Your assignment:
Report each line of the listing that carries the word "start".

Stored data:
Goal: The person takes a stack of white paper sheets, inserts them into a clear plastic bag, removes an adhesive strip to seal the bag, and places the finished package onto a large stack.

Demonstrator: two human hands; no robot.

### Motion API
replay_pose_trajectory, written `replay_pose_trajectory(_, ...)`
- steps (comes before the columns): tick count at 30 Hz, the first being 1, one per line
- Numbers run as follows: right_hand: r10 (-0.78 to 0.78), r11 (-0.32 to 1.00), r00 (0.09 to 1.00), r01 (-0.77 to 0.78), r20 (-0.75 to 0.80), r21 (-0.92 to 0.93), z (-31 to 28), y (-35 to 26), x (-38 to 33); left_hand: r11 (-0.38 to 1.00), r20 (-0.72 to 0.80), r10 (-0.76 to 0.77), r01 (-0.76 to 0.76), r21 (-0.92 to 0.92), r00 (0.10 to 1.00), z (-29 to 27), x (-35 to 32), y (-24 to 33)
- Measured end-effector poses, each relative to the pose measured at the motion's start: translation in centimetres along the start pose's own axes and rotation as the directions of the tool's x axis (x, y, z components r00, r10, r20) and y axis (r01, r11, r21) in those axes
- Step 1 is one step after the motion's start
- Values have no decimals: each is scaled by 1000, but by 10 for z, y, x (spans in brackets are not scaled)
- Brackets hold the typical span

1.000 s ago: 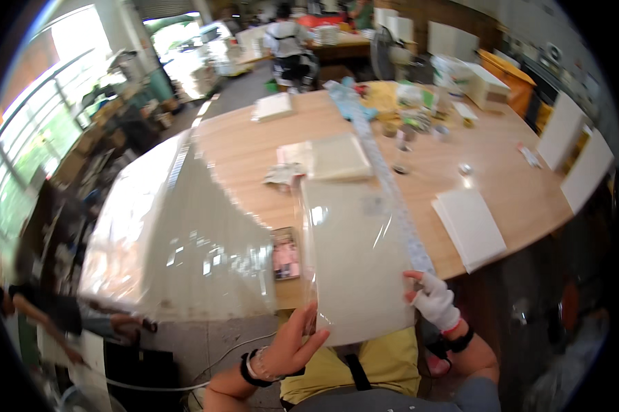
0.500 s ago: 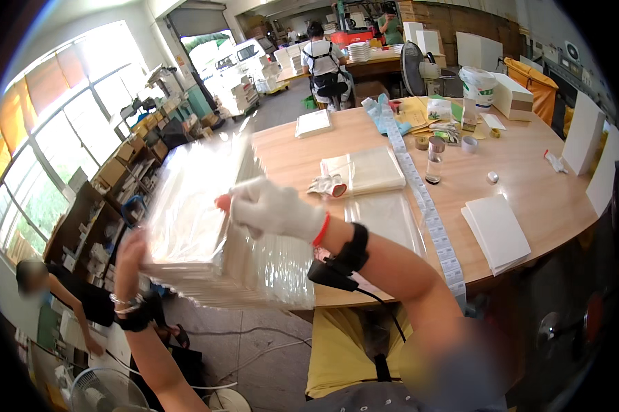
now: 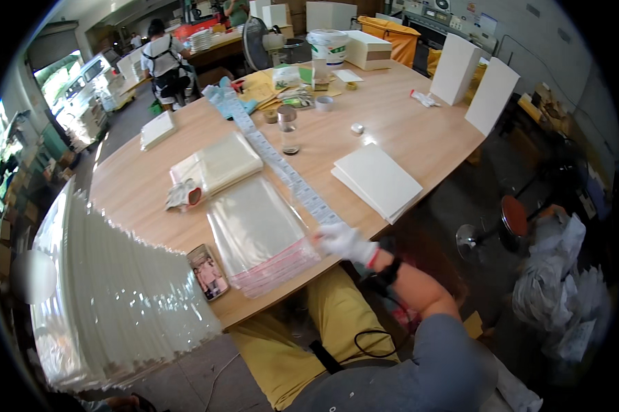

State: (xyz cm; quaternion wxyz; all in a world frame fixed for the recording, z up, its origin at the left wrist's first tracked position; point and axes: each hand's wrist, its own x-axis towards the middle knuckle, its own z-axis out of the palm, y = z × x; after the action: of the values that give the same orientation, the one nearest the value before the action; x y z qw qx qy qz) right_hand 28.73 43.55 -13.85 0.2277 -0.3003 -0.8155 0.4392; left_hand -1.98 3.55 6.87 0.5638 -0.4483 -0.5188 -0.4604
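My right hand (image 3: 344, 242), in a white glove with a red cuff, is at the near end of a long strip of printed labels (image 3: 282, 168) by the table's front edge. Its fingers point left and are smeared, so their grip does not show. Left of it lie clear plastic bags (image 3: 254, 213) with pink-edged flaps. A phone (image 3: 207, 272) rests between these bags and a tall stack of plastic-wrapped white packs (image 3: 124, 288) at the table's left corner. My left hand is out of view.
More clear bags (image 3: 217, 165) lie behind, with a spare glove (image 3: 184, 195) on them. White boards (image 3: 378, 180) sit to the right. A glass bottle (image 3: 289, 130), tape roll (image 3: 324, 103) and white bucket (image 3: 327, 48) stand farther back. A person (image 3: 165, 65) sits beyond the table.
My right hand has left the wrapped stack and moved right to the label strip. My left hand has gone out of view. The view has swung right.
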Motion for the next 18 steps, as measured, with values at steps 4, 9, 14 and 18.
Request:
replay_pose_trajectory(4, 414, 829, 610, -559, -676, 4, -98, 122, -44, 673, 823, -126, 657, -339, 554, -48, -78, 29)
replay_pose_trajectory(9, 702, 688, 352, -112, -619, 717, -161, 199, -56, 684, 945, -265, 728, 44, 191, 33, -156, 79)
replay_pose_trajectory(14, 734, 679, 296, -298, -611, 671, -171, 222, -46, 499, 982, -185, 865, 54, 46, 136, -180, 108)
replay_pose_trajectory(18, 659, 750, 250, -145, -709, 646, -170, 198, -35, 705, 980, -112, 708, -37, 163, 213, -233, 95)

Output for this exercise:
- Measured end-effector poses, each relative to the pose measured at the motion's start: translation in centimetres along the start pose's own axes and rotation as the directions of the tool's x axis (x, y, z components r00, r10, r20) and y axis (r01, r11, r21) in those axes
- Step 1 is one step after the motion's start

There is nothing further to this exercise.